What you need to do
Leave every image behind and restate the data word for word.

Recorded data
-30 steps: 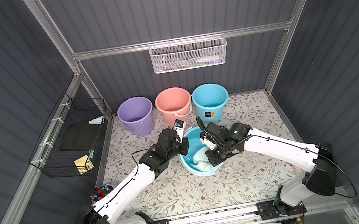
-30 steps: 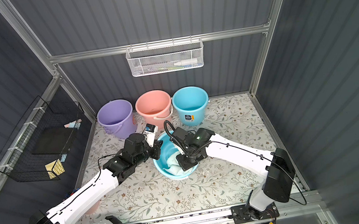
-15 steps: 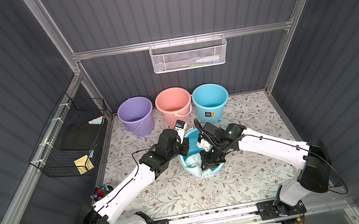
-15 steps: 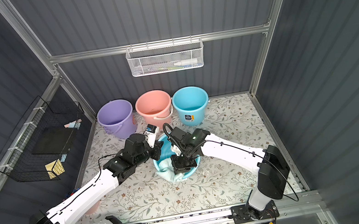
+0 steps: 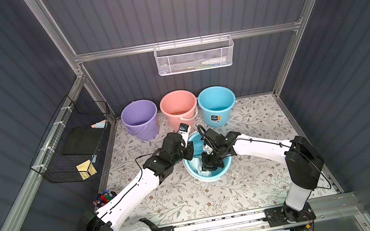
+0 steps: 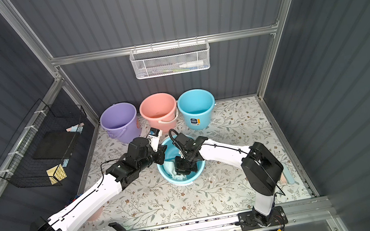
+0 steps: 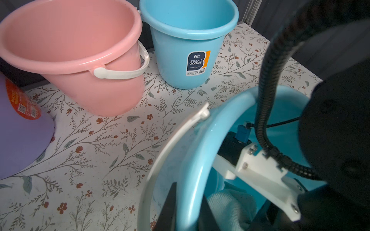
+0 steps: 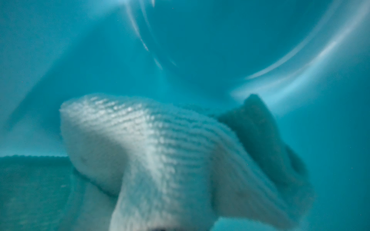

Exercise solution
-30 steps: 
-30 steps: 
-15 steps: 
-15 steps: 
+0 steps: 
+0 steps: 
+0 steps: 
+0 steps: 

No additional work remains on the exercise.